**EXERCISE INSTRUCTIONS:**
Once the pictures are removed, reproduce what is left of the data below exactly.

BEGIN

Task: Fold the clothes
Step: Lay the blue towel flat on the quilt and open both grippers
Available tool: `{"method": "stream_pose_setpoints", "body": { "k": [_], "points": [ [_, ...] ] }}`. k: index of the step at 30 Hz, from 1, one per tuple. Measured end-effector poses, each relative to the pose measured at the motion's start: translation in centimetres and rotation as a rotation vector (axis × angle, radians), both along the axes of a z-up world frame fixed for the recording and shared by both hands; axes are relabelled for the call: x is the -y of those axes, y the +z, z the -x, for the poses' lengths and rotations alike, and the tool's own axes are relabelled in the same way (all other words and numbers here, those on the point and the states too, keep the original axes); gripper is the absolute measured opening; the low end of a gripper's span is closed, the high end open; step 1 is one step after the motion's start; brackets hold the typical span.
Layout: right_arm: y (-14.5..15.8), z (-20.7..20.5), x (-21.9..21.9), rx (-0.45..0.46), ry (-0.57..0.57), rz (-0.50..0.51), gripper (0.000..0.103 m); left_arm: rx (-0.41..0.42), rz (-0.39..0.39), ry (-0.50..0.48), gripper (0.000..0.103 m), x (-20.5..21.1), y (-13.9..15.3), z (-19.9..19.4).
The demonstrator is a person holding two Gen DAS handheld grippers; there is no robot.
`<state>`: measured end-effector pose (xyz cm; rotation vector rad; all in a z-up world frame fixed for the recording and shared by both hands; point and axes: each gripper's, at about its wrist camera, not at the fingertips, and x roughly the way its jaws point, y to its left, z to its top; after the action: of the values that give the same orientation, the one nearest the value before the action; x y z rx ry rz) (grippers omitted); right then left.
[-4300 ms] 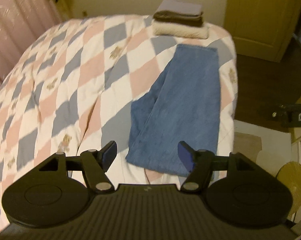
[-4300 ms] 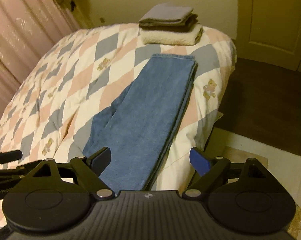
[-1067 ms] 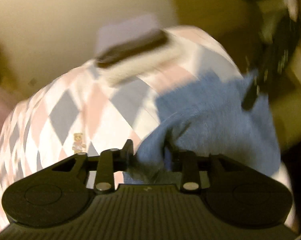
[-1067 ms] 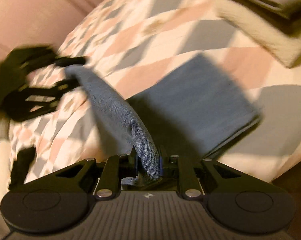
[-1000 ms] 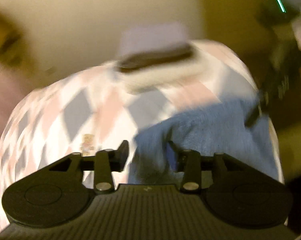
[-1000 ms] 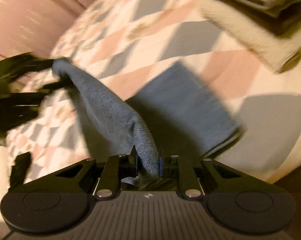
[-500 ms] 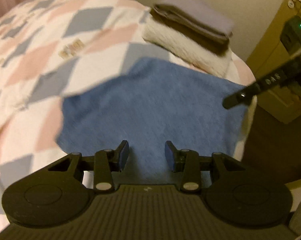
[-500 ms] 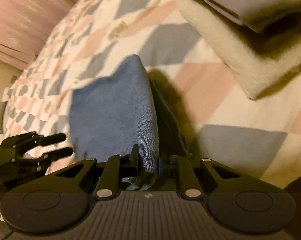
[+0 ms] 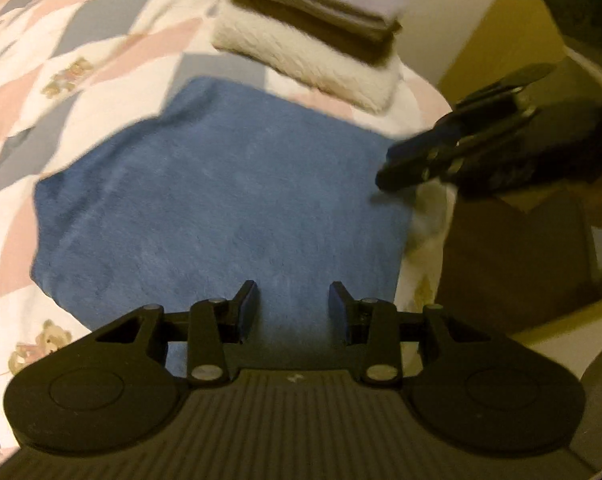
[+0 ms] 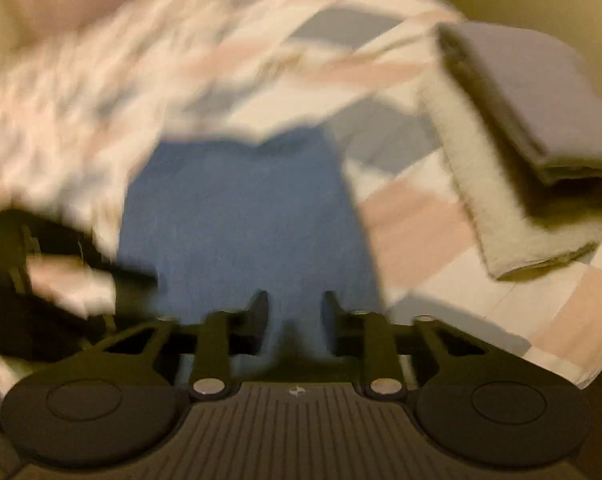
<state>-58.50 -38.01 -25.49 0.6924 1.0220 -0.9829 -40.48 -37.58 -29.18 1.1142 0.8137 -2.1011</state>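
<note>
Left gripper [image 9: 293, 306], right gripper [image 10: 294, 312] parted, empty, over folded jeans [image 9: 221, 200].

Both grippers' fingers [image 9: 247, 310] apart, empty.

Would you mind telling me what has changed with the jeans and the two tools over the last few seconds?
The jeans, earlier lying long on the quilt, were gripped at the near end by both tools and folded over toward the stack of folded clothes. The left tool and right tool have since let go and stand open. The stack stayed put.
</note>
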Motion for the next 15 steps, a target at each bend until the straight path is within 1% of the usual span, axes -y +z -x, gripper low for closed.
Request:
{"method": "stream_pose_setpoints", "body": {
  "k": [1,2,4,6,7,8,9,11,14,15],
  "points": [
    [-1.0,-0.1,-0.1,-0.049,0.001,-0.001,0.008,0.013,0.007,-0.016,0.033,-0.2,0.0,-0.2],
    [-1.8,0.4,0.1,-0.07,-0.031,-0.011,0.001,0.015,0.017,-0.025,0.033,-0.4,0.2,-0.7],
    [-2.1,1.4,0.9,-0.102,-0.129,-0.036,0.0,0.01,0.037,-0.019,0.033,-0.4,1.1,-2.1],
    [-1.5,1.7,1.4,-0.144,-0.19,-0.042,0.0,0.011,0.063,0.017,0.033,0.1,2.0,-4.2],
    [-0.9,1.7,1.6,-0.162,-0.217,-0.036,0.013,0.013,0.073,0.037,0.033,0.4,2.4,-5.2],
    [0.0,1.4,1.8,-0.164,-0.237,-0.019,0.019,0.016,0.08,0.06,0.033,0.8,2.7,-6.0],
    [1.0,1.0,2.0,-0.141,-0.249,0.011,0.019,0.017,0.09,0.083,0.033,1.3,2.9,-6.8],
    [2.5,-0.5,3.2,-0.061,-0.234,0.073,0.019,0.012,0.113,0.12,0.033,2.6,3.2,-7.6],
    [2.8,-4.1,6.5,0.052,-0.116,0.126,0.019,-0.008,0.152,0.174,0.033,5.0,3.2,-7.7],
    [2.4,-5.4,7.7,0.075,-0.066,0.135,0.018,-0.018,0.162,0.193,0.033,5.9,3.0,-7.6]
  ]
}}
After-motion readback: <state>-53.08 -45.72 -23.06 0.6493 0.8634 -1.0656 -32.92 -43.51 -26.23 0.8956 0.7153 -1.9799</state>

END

**WRITTEN RESPONSE:**
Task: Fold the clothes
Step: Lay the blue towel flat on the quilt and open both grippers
Available tool: `{"method": "stream_pose_setpoints", "body": { "k": [_], "points": [ [_, ...] ] }}`. k: index of the step at 30 Hz, from 1, one per tuple. Measured end-effector poses, each relative to the pose measured at the motion's start: translation in centimetres and rotation as a rotation vector (axis × angle, radians), both along the axes of a z-up world frame fixed for the recording and shared by both hands; axes are relabelled for the call: x is the -y of those axes, y the +z, z the -x, for the poses' lengths and rotations alike, and the tool's own axes are relabelled in the same way (all other words and numbers here, those on the point and the states too, keep the original axes); gripper is the absolute measured opening; the low end of a gripper's span is closed, the high end open; step 1 is one step after the motion's start; brackets hold the typical span.
Layout: right_arm: y (-14.5..15.8), z (-20.7..20.5), x (-21.9..21.9), rx (-0.45..0.46), ry (-0.57..0.57), rz (-0.50..0.51), gripper (0.000..0.103 m); left_arm: rx (-0.41..0.42), rz (-0.39..0.39), ry (-0.50..0.48), gripper (0.000..0.103 m), x (-20.5..21.1), y (-13.9..15.3), z (-19.9..19.4).
The demonstrator is a person holding two Gen DAS handheld grippers; there is no robot.
`<state>`: measured end-effector pose (xyz cm; rotation vector rad; all in a z-up world frame fixed for the recording and shared by both hands; point and axes: each gripper's, at about its wrist camera, not at the fingertips, and x roughly the way its jaws point, y to its left, z to its top; after the action: of the values that give the same orientation, the one nearest the value before the action; x y z rx ry rz) (grippers omitted); right then left.
[-4300 ms] 
[-4300 ms] 
[-1067 ms] 
[-1067 ms] 
[-1000 ms] 
[-1000 ms] 
[-500 ms] 
[-500 ms] 
[+0 ms] 
[+0 ms] 
<state>-58.50 -38.01 -25.49 0.6924 1.0220 -0.9829 -40.48 -37.58 -29.18 1.1142 0.8137 -2.1011</state>
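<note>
Left gripper [image 9: 293, 306], right gripper [image 10: 294, 312] parted, empty, over folded jeans [image 9: 221, 200].

Both grippers' fingers [image 9: 247, 310] apart, empty.

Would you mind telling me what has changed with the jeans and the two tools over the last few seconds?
The jeans, earlier lying long on the quilt, were gripped at the near end by both tools and folded over toward the stack of folded clothes. The left tool and right tool have since let go and stand open. The stack stayed put.
</note>
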Motion for the next 15 steps, a target at each bend until the straight path is within 1% of the usual span, axes -y +z -x, gripper low for closed.
Request:
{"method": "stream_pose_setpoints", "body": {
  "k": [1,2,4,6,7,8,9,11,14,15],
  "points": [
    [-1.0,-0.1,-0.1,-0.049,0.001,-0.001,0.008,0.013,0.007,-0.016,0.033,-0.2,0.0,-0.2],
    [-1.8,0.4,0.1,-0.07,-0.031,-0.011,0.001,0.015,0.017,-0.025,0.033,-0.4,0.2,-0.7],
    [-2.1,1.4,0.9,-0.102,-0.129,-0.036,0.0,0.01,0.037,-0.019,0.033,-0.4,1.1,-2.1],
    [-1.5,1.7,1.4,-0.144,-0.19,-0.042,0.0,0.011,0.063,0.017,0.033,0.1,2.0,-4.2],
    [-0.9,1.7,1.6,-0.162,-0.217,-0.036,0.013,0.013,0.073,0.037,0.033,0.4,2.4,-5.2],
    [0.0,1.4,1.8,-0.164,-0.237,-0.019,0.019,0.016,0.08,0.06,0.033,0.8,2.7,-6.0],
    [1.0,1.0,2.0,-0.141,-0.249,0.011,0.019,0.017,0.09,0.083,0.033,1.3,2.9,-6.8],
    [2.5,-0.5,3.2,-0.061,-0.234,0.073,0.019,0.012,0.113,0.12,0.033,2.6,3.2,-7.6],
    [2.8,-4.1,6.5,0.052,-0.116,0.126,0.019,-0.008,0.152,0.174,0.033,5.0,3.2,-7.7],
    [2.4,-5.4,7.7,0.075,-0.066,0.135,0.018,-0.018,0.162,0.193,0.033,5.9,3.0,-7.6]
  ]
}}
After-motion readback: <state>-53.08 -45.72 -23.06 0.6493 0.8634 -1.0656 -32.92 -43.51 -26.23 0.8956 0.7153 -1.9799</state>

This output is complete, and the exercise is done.